Com «os mais velhos», os de cinco anos que, em breve, iniciam o primeiro ciclo, o rol de oportunidades estende-se ainda mais: «Vamos contar palavrinhas e perceber que há uma fronteira entre cada palavra, o espaço»; «às vezes podemos escolher só uma frase e trabalhá-la de diversas maneiras, por exemplo, descobrir a palavra que tem mais letras, fazemos um jogo» ou «brincar ao contrário, usar o não, colocar a frase toda ao contrário», «há mil coisas que se podem fazer» usando «a realidade deles, valorizando aquilo que já viveram e a curiosidade que ainda tenham por alguma coisa». É por tudo isto que a educadora considera que esta «é uma ferramenta muito interessante».
As notícias de cada um
O conteúdo das notícias é variado e depende muito daquilo que são as experiências de cada criança e de cada família, e a família é mesmo aquilo que as crianças mais valorizam, de acordo com a educadora: «Às vezes, o que mais gostam é o tempo que passam com os pais, o que fazem com eles. Nem sequer é o sítio espetacular onde foram, isso também interessa, mas o que destacam é “eu fui com o pai e com a mãe”».
Quando visitámos o Jardim de Infância da Mendiga, na semana passada, era dia de leitura das notícias.

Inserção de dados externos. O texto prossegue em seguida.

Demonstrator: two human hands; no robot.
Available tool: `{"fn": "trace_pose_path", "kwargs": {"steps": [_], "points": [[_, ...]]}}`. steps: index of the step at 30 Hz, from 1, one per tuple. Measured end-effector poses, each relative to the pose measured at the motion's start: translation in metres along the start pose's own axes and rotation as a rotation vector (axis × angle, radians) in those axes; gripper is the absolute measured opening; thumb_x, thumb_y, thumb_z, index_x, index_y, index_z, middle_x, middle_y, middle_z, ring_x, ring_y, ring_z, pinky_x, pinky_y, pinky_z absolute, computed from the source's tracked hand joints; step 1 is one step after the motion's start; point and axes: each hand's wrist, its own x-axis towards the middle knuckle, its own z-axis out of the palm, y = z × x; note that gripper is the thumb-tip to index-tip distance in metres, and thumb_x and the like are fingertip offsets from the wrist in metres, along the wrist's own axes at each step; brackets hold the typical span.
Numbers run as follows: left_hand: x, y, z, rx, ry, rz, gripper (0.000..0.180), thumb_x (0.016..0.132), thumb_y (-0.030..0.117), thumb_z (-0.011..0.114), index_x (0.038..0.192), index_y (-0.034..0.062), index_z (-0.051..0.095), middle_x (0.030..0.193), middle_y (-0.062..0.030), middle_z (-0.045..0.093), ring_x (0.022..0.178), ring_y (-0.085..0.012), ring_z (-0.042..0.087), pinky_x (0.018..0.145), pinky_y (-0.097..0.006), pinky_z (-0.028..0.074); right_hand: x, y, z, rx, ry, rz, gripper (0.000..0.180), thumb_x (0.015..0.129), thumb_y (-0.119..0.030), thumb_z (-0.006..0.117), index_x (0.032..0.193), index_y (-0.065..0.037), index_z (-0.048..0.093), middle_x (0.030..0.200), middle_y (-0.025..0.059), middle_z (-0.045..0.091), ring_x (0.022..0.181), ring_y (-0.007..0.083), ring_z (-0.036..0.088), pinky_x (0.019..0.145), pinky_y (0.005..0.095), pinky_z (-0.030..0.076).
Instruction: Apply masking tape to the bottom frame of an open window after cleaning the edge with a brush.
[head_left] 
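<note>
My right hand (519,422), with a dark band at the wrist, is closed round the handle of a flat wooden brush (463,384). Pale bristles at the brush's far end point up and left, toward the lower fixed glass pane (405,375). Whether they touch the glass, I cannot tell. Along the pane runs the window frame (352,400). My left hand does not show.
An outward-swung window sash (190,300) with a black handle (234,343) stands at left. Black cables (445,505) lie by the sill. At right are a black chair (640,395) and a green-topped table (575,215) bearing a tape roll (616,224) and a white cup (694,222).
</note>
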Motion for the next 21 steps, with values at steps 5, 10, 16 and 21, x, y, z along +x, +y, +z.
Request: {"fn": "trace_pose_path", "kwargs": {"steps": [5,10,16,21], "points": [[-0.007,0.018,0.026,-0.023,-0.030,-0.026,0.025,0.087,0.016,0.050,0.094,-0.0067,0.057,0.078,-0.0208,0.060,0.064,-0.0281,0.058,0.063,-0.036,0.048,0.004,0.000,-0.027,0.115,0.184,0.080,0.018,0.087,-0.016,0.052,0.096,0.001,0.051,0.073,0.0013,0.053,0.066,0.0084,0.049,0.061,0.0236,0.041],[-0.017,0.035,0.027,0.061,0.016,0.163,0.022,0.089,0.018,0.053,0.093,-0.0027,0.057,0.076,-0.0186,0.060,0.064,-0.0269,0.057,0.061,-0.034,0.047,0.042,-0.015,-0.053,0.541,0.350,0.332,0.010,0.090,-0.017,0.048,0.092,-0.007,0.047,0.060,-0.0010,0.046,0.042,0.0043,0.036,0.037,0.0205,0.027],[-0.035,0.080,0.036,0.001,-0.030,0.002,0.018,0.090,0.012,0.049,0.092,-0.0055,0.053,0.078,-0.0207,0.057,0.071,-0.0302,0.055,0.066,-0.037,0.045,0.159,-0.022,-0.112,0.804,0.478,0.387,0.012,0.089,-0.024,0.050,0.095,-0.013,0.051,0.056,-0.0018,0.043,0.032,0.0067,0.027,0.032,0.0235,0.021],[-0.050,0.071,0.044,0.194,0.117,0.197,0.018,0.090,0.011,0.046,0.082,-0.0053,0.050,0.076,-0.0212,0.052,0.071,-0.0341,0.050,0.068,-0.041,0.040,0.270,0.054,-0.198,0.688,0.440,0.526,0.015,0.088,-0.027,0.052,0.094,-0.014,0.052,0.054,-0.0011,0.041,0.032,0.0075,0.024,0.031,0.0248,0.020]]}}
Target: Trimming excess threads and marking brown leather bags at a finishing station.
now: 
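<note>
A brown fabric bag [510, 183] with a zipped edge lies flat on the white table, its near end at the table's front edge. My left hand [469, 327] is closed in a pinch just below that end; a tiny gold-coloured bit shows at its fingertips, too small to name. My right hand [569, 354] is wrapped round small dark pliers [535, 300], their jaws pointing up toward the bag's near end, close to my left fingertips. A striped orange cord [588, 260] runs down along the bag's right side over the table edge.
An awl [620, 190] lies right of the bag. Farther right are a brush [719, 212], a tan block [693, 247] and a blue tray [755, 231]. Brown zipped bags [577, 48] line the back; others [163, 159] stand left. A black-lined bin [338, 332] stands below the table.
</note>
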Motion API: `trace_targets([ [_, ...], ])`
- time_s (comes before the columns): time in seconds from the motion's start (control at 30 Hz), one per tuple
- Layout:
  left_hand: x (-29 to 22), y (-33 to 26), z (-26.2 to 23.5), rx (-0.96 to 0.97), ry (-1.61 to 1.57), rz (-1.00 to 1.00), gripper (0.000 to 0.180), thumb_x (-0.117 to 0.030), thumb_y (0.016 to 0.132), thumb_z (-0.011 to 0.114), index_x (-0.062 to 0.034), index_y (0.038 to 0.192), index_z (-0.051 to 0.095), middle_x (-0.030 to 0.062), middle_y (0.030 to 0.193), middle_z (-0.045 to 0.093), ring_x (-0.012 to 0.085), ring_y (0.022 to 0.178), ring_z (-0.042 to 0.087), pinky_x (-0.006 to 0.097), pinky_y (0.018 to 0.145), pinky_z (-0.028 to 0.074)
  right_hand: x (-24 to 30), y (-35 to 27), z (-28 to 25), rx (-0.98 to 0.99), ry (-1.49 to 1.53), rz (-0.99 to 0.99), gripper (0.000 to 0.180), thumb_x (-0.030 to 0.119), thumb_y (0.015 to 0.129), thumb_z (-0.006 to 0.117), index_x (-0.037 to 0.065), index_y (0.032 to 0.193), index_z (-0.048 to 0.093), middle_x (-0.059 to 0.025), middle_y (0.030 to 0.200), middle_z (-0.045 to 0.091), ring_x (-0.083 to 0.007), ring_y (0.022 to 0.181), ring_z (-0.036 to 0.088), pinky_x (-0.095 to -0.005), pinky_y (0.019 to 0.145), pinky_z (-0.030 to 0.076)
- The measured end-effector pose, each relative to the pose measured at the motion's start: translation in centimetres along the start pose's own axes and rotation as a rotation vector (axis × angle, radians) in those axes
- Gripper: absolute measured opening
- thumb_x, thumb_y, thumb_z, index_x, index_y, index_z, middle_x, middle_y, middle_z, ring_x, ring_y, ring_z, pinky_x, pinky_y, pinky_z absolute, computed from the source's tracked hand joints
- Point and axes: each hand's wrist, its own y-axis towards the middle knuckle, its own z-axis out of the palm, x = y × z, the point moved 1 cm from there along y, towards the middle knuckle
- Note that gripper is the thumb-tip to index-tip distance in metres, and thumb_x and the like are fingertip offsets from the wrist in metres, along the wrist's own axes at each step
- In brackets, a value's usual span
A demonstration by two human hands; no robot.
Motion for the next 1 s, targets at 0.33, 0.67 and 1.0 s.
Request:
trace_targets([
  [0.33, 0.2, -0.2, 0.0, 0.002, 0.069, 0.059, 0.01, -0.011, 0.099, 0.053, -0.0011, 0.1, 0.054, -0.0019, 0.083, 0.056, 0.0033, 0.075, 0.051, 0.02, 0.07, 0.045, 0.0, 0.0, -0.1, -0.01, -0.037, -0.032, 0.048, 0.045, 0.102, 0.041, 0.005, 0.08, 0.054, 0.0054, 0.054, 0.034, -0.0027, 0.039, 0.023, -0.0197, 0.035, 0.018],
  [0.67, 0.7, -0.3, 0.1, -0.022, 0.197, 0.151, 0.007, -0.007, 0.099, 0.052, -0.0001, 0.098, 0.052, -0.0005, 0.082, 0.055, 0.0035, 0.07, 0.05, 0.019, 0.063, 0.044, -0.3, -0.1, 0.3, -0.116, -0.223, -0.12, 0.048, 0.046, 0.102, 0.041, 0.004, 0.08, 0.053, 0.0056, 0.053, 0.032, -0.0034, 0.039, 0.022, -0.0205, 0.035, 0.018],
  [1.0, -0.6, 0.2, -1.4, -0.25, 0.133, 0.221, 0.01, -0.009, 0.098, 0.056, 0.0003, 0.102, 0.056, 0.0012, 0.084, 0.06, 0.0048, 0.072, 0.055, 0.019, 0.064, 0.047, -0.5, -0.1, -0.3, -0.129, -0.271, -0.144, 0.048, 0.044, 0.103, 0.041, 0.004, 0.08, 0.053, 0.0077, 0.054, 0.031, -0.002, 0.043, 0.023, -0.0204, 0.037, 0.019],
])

Ordem sorteada com uma lengalenga e com uma varinha mágica que aponta para as notícias afixadas na parede: “Está a chover, está a pingar, a raposa no quintal a apanhar laranjinhas para o dia de Natal” e “plim” estava escolhida a notícia a ler a seguir.
A Júlia esteve no fim de semana a «apanhar azeitonas» e «o pai estava também lá a ajudar», assim como «o tio João e o avô Baltasar». A tarefa da Júlia era apanhar as azeitonas «com as mãos para um balde gigante», pelo meio apanhou «1000 ou mais caracóis». A notícia da Emília conta uma ida a Fátima em que «a mãe levou um lanche» que «tinha bolacha Maria». O André conta que «os primos foram lá a Valverde» e que um deles «fez um avião de papel», todos juntos tentaram «lançá-lo por cima do portão» e conseguiram «três vezes». A notícia do Martim envolve gatos que «apareceram lá» em casa «no fim de semana». Primeiro apareceram dois, «depois apareceu outro igual ao Tobias [o seu gato]». Mais tarde, quando o Martim foi «aos frangos» viu «um gato verdadeiro também parecido com o Tobias» e «parecia uma guerra de gatos porque todos queriam comer mais». Destas e doutras notícias se reveste o Jornal das Nossas Notícias que, esta semana, tem certamente uma nova edição com outras tantas aventuras contadas pelo jornalistas juniores da Mendiga.